● **What this task involves**
Look below for the line containing "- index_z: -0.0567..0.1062"; from there through the line containing "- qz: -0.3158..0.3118", both lines included, please set down each line exactly and nothing else.

---------- Data below

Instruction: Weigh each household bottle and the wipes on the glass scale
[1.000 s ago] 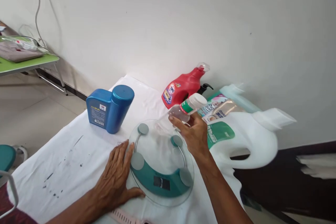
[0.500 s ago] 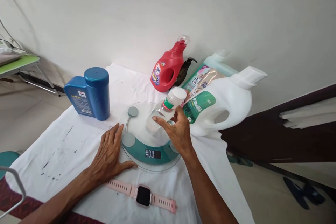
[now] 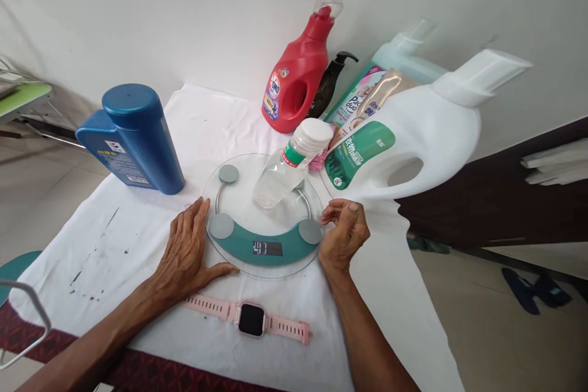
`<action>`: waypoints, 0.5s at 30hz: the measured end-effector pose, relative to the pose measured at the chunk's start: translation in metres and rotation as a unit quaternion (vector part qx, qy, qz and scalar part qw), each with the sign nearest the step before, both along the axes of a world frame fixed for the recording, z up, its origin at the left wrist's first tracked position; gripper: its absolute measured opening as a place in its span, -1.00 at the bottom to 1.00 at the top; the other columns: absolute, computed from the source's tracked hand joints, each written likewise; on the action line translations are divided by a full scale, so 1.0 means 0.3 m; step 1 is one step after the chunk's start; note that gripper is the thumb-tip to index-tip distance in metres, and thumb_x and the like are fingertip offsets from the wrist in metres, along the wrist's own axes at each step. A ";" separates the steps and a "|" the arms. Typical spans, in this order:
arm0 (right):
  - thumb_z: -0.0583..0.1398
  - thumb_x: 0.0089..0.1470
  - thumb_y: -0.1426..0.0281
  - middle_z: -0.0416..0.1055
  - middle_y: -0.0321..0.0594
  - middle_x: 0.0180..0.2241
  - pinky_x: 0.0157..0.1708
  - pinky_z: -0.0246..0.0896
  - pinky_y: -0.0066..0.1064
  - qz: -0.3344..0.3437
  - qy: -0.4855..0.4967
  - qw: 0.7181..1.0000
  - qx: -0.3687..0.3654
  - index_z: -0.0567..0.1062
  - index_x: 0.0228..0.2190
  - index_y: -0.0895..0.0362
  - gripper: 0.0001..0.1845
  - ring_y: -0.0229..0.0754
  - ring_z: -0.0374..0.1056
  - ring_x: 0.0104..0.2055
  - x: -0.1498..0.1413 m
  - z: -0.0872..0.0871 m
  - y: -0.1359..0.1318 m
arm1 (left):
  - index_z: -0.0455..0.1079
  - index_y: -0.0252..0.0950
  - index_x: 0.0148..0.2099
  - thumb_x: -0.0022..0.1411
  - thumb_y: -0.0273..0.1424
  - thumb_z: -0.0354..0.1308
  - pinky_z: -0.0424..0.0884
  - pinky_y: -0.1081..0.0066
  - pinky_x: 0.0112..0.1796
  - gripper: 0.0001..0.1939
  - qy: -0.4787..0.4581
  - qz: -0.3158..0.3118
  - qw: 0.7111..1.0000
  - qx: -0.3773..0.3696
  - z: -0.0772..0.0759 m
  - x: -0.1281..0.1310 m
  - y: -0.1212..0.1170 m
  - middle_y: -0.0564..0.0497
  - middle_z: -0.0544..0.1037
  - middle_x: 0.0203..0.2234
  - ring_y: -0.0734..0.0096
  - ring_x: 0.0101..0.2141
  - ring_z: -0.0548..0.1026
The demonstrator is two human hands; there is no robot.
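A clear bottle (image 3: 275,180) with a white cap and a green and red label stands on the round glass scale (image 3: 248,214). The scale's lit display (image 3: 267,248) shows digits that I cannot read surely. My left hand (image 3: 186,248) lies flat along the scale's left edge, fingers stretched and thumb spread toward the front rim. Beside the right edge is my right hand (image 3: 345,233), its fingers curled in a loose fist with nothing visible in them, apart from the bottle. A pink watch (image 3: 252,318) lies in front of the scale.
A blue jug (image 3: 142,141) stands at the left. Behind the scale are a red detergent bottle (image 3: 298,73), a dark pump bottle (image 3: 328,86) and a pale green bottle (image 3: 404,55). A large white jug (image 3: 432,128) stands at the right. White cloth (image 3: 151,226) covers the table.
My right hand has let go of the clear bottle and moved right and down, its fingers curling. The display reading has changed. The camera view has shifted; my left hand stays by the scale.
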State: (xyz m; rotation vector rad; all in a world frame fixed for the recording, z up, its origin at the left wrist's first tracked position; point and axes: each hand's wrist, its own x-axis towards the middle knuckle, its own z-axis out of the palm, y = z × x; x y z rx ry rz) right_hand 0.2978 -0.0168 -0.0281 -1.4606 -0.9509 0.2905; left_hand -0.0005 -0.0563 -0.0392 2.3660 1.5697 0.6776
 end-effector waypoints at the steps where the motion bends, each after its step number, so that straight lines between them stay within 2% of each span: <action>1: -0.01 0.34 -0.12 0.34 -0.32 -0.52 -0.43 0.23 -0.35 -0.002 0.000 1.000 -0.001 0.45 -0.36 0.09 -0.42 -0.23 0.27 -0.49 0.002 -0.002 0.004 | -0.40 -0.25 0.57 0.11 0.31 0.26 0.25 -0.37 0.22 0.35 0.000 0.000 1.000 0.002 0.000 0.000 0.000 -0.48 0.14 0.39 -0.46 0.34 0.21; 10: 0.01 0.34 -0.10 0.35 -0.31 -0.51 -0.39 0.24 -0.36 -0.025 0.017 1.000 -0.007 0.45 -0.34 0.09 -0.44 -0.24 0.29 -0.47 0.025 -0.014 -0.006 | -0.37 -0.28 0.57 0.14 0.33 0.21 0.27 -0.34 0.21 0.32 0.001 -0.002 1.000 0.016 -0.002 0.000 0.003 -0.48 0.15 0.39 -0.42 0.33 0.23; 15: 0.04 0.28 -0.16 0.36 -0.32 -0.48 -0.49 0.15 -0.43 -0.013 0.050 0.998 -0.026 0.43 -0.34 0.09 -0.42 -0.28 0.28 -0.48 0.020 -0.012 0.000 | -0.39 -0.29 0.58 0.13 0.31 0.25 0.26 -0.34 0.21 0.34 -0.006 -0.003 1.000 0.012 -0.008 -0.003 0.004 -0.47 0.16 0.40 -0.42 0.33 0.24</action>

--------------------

● **Task output**
  - index_z: -0.0567..0.1062
  - index_x: 0.0228..0.2190
  - index_y: -0.0895..0.0362
  - gripper: 0.0001..0.1845
  - ring_y: -0.0229..0.0754
  - ring_z: -0.0374..0.1056
  - ring_x: 0.0104..0.2055
  - x: -0.1498..0.1413 m
  - z: -0.0872..0.0871 m
  - y: -0.1359..0.1318 m
arm1 (left):
  - index_z: -0.0455..0.1079
  - index_y: -0.0252..0.0950
  - index_x: 0.0148..0.2099
  - thumb_x: -0.0022..0.1411
  - thumb_y: -0.0273..0.1424
  - thumb_z: -0.0354..0.1308
  - pinky_z: -0.0424..0.0884
  - pinky_y: -0.1081..0.0066
  - pinky_x: 0.0112..0.1796
  - gripper: 0.0001..0.1939
  - qy: -0.4787..0.4581
  - qz: -0.3158..0.3118

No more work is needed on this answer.